- _PROBLEM STATEMENT_: Repeat each entry exactly, but do not carry over the pictures.

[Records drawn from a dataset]
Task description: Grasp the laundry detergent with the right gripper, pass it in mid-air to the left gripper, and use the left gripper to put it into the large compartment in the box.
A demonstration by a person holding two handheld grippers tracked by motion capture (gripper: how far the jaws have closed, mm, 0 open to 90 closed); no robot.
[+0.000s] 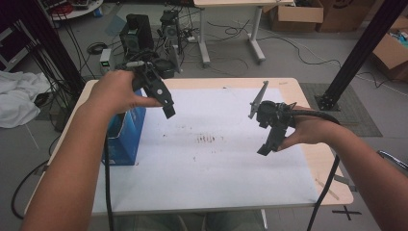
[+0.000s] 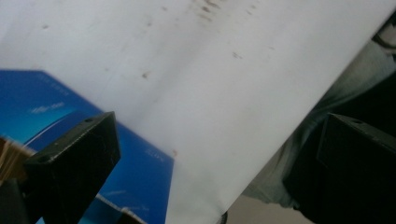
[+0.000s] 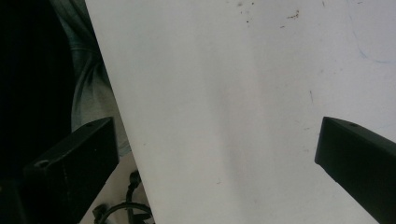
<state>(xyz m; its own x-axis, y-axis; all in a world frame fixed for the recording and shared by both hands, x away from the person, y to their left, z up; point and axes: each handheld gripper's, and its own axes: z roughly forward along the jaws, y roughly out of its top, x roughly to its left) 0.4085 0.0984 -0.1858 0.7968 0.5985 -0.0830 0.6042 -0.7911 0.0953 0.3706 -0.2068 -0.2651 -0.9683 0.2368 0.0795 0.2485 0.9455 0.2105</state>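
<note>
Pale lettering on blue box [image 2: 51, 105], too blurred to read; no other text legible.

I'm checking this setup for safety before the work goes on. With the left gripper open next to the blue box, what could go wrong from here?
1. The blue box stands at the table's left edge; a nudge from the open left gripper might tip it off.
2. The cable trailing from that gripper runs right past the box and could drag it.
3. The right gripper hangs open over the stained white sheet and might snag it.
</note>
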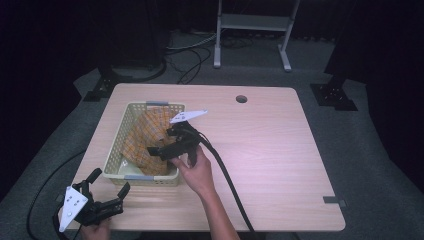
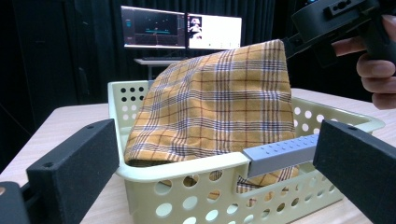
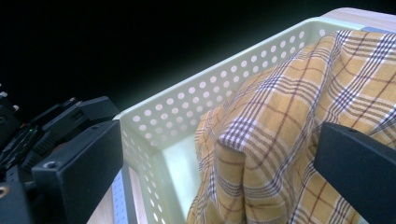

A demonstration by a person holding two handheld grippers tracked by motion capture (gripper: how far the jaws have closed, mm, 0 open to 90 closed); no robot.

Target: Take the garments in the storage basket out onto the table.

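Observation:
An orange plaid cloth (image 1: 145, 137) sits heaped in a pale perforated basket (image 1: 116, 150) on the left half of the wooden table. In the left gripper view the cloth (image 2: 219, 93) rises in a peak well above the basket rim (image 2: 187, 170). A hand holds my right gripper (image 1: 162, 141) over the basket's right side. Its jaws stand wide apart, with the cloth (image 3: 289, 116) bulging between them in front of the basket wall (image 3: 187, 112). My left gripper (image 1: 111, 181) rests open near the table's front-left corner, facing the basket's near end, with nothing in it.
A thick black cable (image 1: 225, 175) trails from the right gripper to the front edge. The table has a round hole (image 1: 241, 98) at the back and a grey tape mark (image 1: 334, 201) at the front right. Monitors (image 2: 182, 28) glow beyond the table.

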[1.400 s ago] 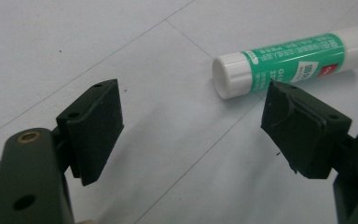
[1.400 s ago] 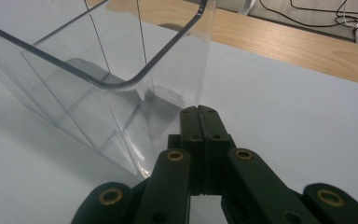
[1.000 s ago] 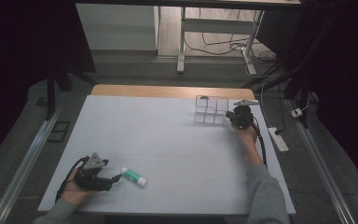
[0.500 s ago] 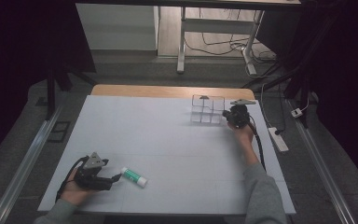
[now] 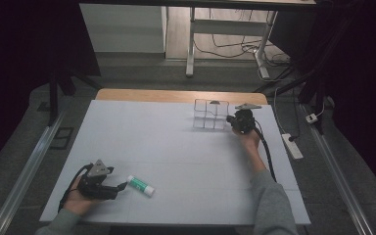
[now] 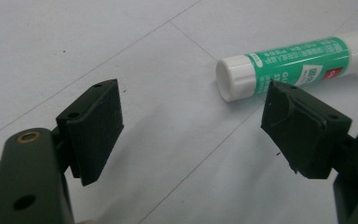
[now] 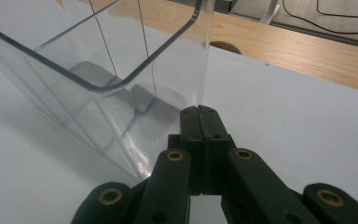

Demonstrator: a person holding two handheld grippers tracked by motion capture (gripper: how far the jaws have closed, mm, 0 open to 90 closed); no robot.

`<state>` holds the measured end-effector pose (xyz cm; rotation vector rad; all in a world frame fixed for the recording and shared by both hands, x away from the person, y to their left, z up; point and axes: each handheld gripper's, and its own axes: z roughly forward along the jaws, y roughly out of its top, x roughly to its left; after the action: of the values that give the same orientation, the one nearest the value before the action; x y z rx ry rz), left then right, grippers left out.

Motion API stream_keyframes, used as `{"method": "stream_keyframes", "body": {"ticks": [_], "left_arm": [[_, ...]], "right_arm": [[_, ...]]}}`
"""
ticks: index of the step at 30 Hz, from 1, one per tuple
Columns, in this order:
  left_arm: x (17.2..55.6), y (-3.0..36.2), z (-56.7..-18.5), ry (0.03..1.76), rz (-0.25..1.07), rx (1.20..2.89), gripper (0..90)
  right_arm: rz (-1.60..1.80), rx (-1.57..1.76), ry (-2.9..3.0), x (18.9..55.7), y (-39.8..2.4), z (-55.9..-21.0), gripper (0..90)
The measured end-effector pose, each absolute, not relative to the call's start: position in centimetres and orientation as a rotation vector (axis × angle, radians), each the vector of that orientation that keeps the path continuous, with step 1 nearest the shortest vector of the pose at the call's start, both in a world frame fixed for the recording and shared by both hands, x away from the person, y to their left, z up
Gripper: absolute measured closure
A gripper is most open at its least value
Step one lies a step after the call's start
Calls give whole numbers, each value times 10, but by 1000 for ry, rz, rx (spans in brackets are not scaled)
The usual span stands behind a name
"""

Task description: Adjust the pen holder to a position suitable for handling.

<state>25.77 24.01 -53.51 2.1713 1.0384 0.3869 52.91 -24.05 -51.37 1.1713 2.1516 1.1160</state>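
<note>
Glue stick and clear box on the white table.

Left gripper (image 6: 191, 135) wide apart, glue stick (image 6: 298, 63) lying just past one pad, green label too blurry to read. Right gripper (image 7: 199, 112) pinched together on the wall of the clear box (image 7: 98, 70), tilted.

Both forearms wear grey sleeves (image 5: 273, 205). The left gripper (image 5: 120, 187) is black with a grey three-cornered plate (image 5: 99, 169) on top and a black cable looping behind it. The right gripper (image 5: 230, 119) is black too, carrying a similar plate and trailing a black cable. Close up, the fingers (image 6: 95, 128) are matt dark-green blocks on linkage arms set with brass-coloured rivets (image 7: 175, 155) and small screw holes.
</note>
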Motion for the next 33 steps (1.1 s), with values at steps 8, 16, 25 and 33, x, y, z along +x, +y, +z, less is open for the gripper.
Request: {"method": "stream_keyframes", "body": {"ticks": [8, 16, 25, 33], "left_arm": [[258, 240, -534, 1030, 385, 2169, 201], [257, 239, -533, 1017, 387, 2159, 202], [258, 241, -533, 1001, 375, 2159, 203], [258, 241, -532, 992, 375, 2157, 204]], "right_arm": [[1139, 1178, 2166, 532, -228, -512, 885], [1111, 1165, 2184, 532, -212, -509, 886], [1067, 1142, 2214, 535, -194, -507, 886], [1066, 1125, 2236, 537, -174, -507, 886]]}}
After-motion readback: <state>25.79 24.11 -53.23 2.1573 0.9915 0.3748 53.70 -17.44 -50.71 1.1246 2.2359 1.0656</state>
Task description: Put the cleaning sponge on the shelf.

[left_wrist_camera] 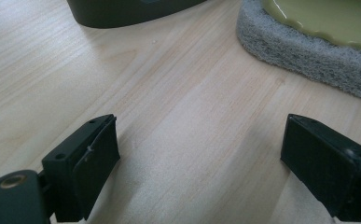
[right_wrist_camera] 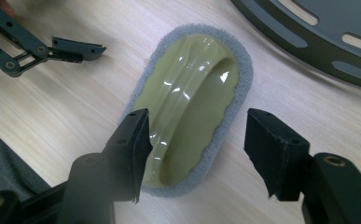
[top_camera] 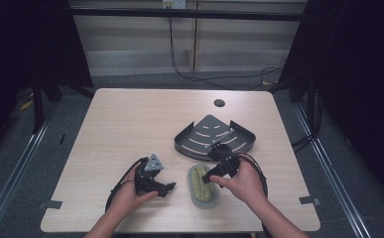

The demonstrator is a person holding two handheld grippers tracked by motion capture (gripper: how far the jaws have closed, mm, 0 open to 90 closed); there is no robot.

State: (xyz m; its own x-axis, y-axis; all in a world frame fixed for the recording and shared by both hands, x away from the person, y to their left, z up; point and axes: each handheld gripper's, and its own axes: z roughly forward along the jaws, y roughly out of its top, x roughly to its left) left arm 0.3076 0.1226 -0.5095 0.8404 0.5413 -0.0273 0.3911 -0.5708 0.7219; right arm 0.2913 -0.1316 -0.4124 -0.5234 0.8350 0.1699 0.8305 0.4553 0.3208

- _TASK RESPONSE_:
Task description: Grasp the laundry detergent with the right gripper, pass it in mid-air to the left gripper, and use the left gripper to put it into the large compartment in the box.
A demonstration by a person holding two handheld grippers tracked by motion capture (gripper: how far the jaws have closed, mm, 0 open to 90 closed); no robot.
[+0.000s] 
[+0.000s] 
[+0.000s] 
<state>(xyz m; its own x-axis, y-axis; all in a world frame fixed for the recording and shared by both hands, x away from the person, y to their left, z up; point and axes: each handheld gripper's, and its own axes: z roughly forward along the jaws, y roughly out of its top, x roughly to its left) 0.4085 0.0984 -0.1858 0.7968 0.5985 -0.0830 0.6042 -0.7911 0.0953 0.3706 -0.2068 -0.2651 -0.9683 0.2368 0.0795 0.2485 0.9455 0.2105</state>
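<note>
Pale lettering on blue box [image 2: 51, 105], too blurred to read; no other text legible.

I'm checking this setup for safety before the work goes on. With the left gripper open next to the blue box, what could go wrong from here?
1. The blue box stands at the table's left edge; a nudge from the open left gripper might tip it off.
2. The cable trailing from that gripper runs right past the box and could drag it.
3. The right gripper hangs open over the stained white sheet and might snag it.
</note>
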
A demonstration by a person holding two handheld grippers tracked by motion capture (gripper: how far the jaws have closed, mm, 0 open to 90 closed); no robot.

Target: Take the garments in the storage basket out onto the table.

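Observation:
An orange plaid cloth (image 1: 145, 137) sits heaped in a pale perforated basket (image 1: 116, 150) on the left half of the wooden table. In the left gripper view the cloth (image 2: 219, 93) rises in a peak well above the basket rim (image 2: 187, 170). A hand holds my right gripper (image 1: 162, 141) over the basket's right side. Its jaws stand wide apart, with the cloth (image 3: 289, 116) bulging between them in front of the basket wall (image 3: 187, 112). My left gripper (image 1: 111, 181) rests open near the table's front-left corner, facing the basket's near end, with nothing in it.
A thick black cable (image 1: 225, 175) trails from the right gripper to the front edge. The table has a round hole (image 1: 241, 98) at the back and a grey tape mark (image 1: 334, 201) at the front right. Monitors (image 2: 182, 28) glow beyond the table.
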
[1.400 s ago] 
[1.400 s ago] 
[1.000 s ago] 
[0.500 s ago] 
[now] 
[now] 
[now] 

Demonstrator: a person holding two handheld grippers tracked by motion capture (gripper: how far the jaws have closed, mm, 0 open to 90 closed); no robot.

`<state>` holds the measured end-effector pose (xyz cm; rotation vector rad; all in a world frame fixed for the recording and shared by both hands, x away from the person, y to their left, z up; point and axes: each handheld gripper's, and its own axes: z roughly forward along the jaws, y roughly out of its top, x roughly to its left; after the action: of the values that give the same orientation, the one nearest the value before the action; x y z rx ry rz), left then right, grippers left out.

Motion API stream_keyframes, used as `{"method": "stream_keyframes", "body": {"ticks": [_], "left_arm": [[_, ...]], "right_arm": [[_, ...]]}}`
"""
ticks: index of the step at 30 Hz, from 1, one per tuple
Columns, in this order:
  left_arm: x (17.2..55.6), y (-3.0..36.2), z (-56.7..-18.5), ry (0.03..1.76), rz (-0.25..1.07), rx (1.20..2.89), gripper (0..90)
  right_arm: rz (-1.60..1.80), rx (-1.57..1.76), ry (-2.9..3.0), x (18.9..55.7), y (-39.8..2.4), z (-55.9..-21.0), gripper (0..90)
The measured end-effector pose, each absolute, not relative to the call's start: position in centimetres and orientation as a rotation vector (axis × angle, radians), each the vector of that orientation that keeps the path continuous, with step 1 nearest the shortest vector of the pose at the call's start, both in a world frame fixed for the recording and shared by both hands, x away from the person, y to their left, z up
Gripper: absolute measured closure
A gripper is most open at its least value
Step one lies a step after the call's start
Calls give whole numbers, each value times 10, but by 1000 for ry, rz, rx (spans in brackets are not scaled)
The usual span stands behind a name
"""

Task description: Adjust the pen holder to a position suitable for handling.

<state>25.77 24.01 -53.51 2.1713 1.0384 0.3869 52.91 -24.05 -51.37 1.1713 2.1516 1.1160</state>
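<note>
Glue stick and clear box on the white table.

Left gripper (image 6: 191, 135) wide apart, glue stick (image 6: 298, 63) lying just past one pad, green label too blurry to read. Right gripper (image 7: 199, 112) pinched together on the wall of the clear box (image 7: 98, 70), tilted.

Both forearms wear grey sleeves (image 5: 273, 205). The left gripper (image 5: 120, 187) is black with a grey three-cornered plate (image 5: 99, 169) on top and a black cable looping behind it. The right gripper (image 5: 230, 119) is black too, carrying a similar plate and trailing a black cable. Close up, the fingers (image 6: 95, 128) are matt dark-green blocks on linkage arms set with brass-coloured rivets (image 7: 175, 155) and small screw holes.
</note>
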Motion for the next 33 steps (1.1 s), with values at steps 8, 16, 25 and 33, x, y, z along +x, +y, +z, less is open for the gripper.
Request: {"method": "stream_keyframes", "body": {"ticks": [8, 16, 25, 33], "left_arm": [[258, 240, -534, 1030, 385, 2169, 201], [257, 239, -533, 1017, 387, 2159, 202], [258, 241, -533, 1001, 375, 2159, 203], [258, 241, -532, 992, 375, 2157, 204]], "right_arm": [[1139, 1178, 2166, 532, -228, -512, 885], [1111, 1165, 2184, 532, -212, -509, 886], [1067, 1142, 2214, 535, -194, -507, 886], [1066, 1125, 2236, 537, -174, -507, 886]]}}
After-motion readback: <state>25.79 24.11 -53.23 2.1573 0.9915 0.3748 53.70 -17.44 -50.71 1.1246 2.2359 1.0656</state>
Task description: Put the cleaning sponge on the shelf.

[left_wrist_camera] 
[right_wrist_camera] 
[top_camera] 

The demonstrator is a person holding two handheld grippers tracked by motion capture (gripper: how far the jaws have closed, mm, 0 open to 90 closed); there is no robot.

State: (xyz m; its own x-axis, y-axis; all in a world frame fixed for the recording and shared by both hands, x away from the person, y to their left, z up; point and axes: each handheld gripper's, and its own axes: z roughly forward along the jaws, y roughly out of its top, x roughly to its left) left arm 0.3076 0.1226 -0.5095 0.8404 0.5413 -0.0273 0.3911 -0.5708 0.7219; right arm 0.2913 -0.1316 -0.4124 -0.5234 0.8350 0.1699 0.8305 0.4553 0.3208

The response to the exercise is now finished.